Intervention by India.
- 1980s: India became involved in the conflict in the 1980s for a number of reasons, including its leaders' desire to project India as the regional power in the area and worries about India's own Tamils seeking independence. The latter was particularly strong in the Indian state of Tamil Nadu, where ethnic kinship led to strong support for independence for Sri Lankan Tamils. Throughout the conflict, the Indian central and state governments have supported both sides in different ways. Beginning in August 1983, until May 1987, the Indian government, through its intelligence agency Research and Analysis Wing (RAW), provided arms, training and monetary support to 6 Sri Lankan Tamil militant groups including LTTE. LTTE's rise is widely attributed to the initial backing it received from RAW. It is believed that by supporting different militant groups, the Indian government hoped to keep the Tamil independence movement divided and be able to exert overt control over it.
- 8 July 1985: First attempt at peace talks between the government and the LTTE in Bhutan fails.
- 29 July 1987: Negotiations were held, and the Indo-Sri Lanka Peace Accord was signed on 29 July 1987, by Indian Prime Minister Rajiv Gandhi and Sri Lankan President Jayewardene. Under this accord, the Sri Lankan Government made a number of concessions to Tamil demands, including devolution of power to the provinces, a merger—subject to later referendum—of the Northern and the Eastern provinces into thesingle province, and official status for the Tamil language (this was enacted as the 13th Amendment to the Constitution of Sri Lanka). India agreed to establish order in the North and East through a force dubbed the Indian Peace Keeping Force (IPKF), and to cease assisting Tamil insurgents. Militant groups including the LTTE, although initially reluctant, agreed to surrender their arms to the IPKF, which initially oversaw a cease-fire and a modest disarmament of the militant groups.
- The signing of the Indo-Lanka Accord, so soon after JR Jayawardene's declaration that he would fight the Indians to the last bullet, led to unrest in south. While most Tamil militant groups laid down their weapons and agreed to seek a peaceful solution to the conflict, the LTTE refused to disarm its fighters.

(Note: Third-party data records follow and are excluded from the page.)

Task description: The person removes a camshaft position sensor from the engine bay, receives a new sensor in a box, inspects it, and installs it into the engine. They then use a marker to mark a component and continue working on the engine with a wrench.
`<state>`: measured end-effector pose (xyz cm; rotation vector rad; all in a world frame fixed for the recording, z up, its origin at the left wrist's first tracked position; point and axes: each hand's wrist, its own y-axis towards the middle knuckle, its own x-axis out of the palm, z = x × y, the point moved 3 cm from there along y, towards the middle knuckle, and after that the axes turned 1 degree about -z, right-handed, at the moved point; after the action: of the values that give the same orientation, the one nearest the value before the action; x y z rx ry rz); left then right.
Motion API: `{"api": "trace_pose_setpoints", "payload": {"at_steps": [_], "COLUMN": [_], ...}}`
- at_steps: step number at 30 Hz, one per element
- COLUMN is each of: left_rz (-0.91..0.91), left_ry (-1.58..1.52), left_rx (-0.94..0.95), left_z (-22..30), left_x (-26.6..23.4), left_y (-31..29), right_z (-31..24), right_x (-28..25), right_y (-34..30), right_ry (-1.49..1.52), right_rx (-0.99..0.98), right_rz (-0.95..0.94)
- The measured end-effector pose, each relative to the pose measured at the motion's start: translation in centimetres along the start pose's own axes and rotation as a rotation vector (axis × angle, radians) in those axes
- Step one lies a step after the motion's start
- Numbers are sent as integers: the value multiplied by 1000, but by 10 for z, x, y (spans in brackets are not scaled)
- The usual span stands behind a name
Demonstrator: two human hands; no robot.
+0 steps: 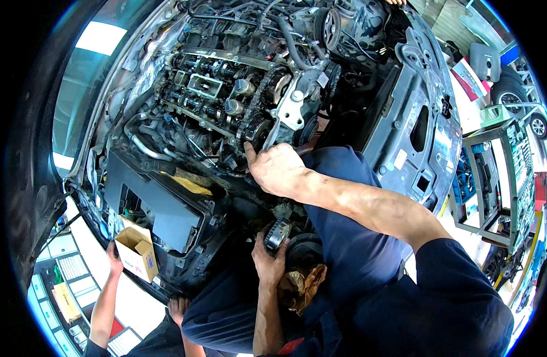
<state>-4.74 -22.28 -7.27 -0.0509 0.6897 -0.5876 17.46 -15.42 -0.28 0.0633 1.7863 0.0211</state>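
My left hand grips a toothed metal sprocket, low in front of the engine bay. My fingers and thumb hold it at the sides, teeth facing up and left. Above it, my right hand reaches across with the index finger stretched out and the other fingers curled, holding nothing. That fingertip is at the lower camshaft sprocket of the opened engine, touching or very near it. A timing chain runs beside the exposed camshafts. Crumpled brown paper lies beside my left wrist.
Another person's hand holds an open cardboard box at lower left; a second hand is near it. A black plastic tray borders the engine. The car's front panel and a tool cart stand right.
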Motion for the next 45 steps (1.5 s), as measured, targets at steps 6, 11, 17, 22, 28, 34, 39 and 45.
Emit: {"api": "trace_pose_setpoints", "payload": {"at_steps": [6, 11, 17, 22, 28, 34, 39, 45], "left_rz": [10, 12, -6, 20, -37, 15, -23, -52], "left_ry": [37, 52, 59, 109, -17, 33, -2, -26], "left_rx": [37, 75, 51, 65, 67, 79, 36, 28], "left_z": [-13, -15, -7, -8, 3, -11, -12, 2], "left_x": [4, 4, 2, 2, -1, 3, 3, -2], "left_y": [1, 2, 2, 1, 4, 2, 4, 6], "right_z": [-5, -3, -4, -3, 48, 74, 83, 90], "right_x": [3, -2, -6, -3, -10, 8, 15, 8], "right_y": [1, 0, -1, 3, 12, 34, 39, 38], "right_ry": [-76, -30, -33, 21, 692, 1701, 2098, 2002], "right_rx": [3, 11, 5, 33, 501, 679, 712, 644], "right_rz": [-6, -32, -38, 23, 335, 312, 307, 175]}}
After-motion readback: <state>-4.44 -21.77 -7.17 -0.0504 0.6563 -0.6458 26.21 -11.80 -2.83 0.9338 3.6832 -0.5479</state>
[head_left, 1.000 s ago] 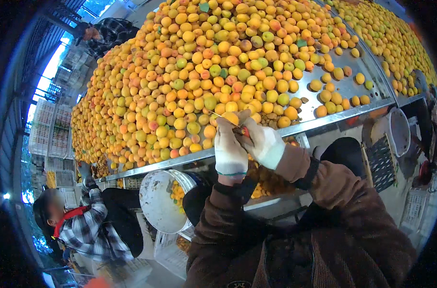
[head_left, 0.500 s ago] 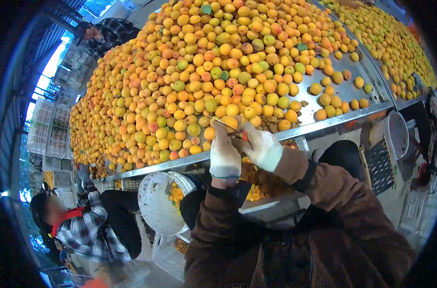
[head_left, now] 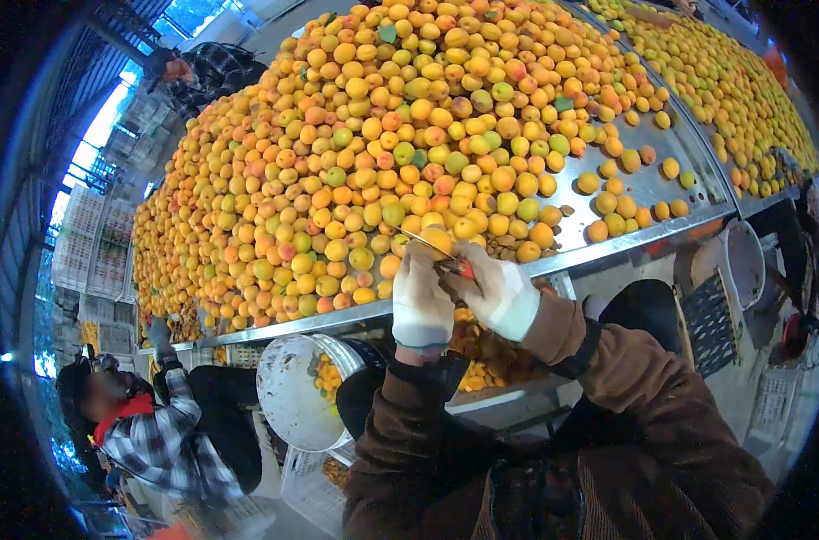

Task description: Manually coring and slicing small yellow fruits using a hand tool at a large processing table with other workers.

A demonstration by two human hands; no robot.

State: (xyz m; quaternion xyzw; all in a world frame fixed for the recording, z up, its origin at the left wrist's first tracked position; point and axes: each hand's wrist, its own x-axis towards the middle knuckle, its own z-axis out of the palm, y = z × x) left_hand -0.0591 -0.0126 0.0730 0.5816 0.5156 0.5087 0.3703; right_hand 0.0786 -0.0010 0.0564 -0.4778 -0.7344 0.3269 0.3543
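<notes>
**Two gloved hands on one apricot at the counter's edge**

We cannot see much of the fruit we are working on. The apricot [head_left: 438,241] sits at the near rim of the counter [head_left: 648,184], and only its orange top shows above our gloves. Our left hand [head_left: 421,301] has its fingers curled together around the apricot from the left, hiding its lower half. Our right hand [head_left: 497,290] has its fingers clamped on a knife [head_left: 436,252]: we make out a thin blade lying across the fruit and a bit of red handle, while the rest is buried in the glove. Whether the blade has entered the flesh we cannot tell.

The heap [head_left: 382,153] of apricots on the counter is far too large to count; it runs out of view at the top. A second heap [head_left: 733,85] lies on another counter at upper right, also cut off by the dark rim.

Below the counter we count one white bucket [head_left: 292,396] on our left with cut fruit partly showing inside, and one more bucket [head_left: 744,261] on the right, whose contents are hidden. Our sleeves cover whatever is directly under our hands.

We count two other people: one in a plaid shirt [head_left: 162,441] at lower left, and one [head_left: 207,65] at upper left, mostly hidden behind the heap.
</notes>
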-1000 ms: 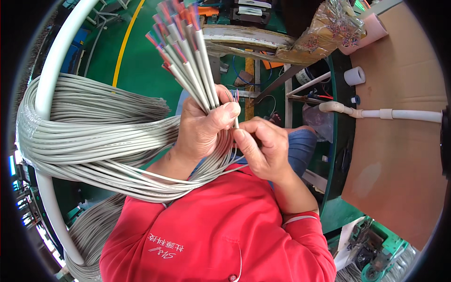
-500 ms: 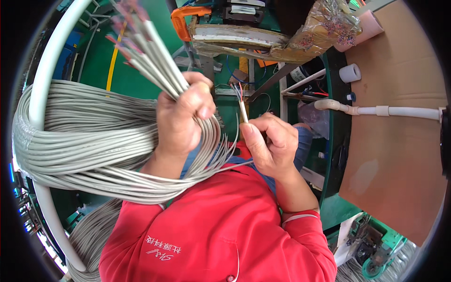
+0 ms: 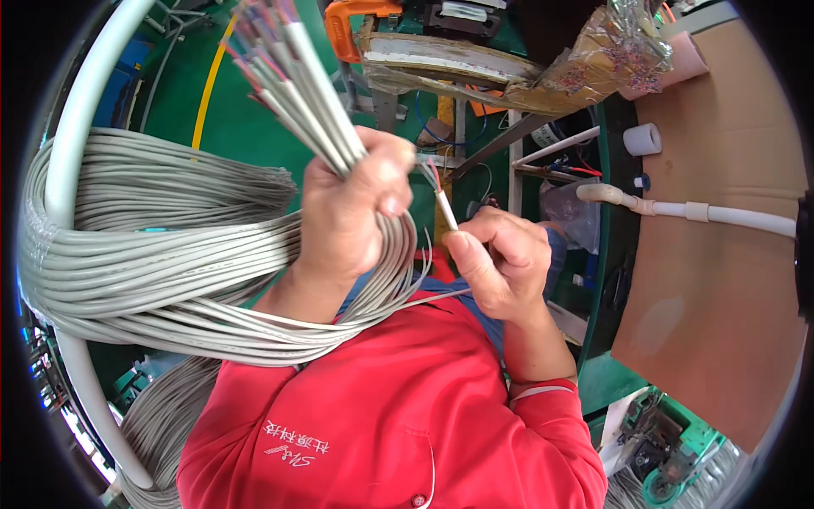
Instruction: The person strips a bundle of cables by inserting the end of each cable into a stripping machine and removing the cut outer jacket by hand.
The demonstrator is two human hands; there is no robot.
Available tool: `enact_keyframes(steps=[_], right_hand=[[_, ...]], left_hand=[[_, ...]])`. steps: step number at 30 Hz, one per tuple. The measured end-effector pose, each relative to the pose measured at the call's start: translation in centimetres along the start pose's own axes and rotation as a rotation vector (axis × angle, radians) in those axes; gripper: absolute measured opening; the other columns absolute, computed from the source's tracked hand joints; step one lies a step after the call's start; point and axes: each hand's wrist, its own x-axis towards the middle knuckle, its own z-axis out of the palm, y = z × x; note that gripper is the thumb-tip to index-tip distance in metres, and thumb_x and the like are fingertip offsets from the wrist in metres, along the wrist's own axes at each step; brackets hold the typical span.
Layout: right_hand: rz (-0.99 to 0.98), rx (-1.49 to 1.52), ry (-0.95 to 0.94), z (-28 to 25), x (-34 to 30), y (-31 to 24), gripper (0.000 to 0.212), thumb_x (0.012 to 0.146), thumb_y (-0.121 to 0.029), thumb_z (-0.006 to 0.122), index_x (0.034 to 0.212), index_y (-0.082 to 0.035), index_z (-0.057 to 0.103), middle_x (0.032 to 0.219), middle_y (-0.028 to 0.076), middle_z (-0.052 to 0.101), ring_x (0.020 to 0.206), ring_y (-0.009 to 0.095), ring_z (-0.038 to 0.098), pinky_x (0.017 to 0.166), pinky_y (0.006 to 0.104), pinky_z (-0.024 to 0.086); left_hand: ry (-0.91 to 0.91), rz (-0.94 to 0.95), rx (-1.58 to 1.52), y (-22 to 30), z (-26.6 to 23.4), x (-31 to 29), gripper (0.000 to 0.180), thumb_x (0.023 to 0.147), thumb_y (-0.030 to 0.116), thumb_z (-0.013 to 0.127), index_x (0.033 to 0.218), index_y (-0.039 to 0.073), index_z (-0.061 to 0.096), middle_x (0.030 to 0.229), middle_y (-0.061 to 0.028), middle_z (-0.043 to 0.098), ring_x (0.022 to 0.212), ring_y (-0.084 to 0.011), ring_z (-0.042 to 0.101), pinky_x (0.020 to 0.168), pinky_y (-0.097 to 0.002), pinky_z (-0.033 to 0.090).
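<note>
My left hand (image 3: 352,199) is closed around a bundle of grey cables (image 3: 315,102). Their stripped ends point up and away, with thin coloured wires showing, somewhat blurred. The cables run down behind the hand and loop left into a large grey coil (image 3: 178,263) hung over a white pipe. Between thumb and bent fingers, my right hand (image 3: 504,259) pinches a single cable (image 3: 447,210) near its stripped end. Fine wires, one of them red, fan out from its tip, close to the right of my left hand. A cable trails from the right hand toward the bunch.
The white pipe frame (image 3: 72,178) curves along the left. Ahead stands a tape-wrapped bench edge (image 3: 449,64) with an orange clamp (image 3: 343,30). At the right, a brown board (image 3: 712,280) carries a white pipe (image 3: 738,219) and a white roll (image 3: 642,139). A green machine (image 3: 678,458) sits lower right.
Both hands have shifted slightly right in the picture, along with the surroundings. The left hand still grips the bundle and the right still pinches the single cable, now tilted a little more to the left.
</note>
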Motion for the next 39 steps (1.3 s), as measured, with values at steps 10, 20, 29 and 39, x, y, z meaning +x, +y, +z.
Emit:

- Keen to ensure the success of the accord, the IPKF then tried to demobilise the LTTE by force and ended up in full-scale conflict with them. The three-year long conflict was also marked by the IPKF being accused of committing various abuses of human rights by many human rights groups as well as some within the Indian media. The IPKF also soon met stiff opposition from the Tamils.
- Simultaneously, nationalist sentiment led many Sinhalese to oppose the continued Indian presence in Sri Lanka. These led to the Sri Lankan government's call for India to quit the island, and they allegedly entered into a secret deal with the LTTE that culminated in a ceasefire. But the LTTE and IPKF continued to have frequent hostilities.
- April 1989 - the Ranasinghe Premadasa government ordered the Sri Lanka Army to clandestinely hand over arms consignments to the LTTE to fight the IPKF and its proxy Tamil National Army (TNA). Although casualties among the IPKF mounted, and calls for the withdrawal of the IPKF grew, Gandhi refused to remove the IPKF from Sri Lanka. However, following his defeat in Indian parliamentary elections in December 1989, the new prime Minister V. P. Singh ordered the withdrawal of the IPKF.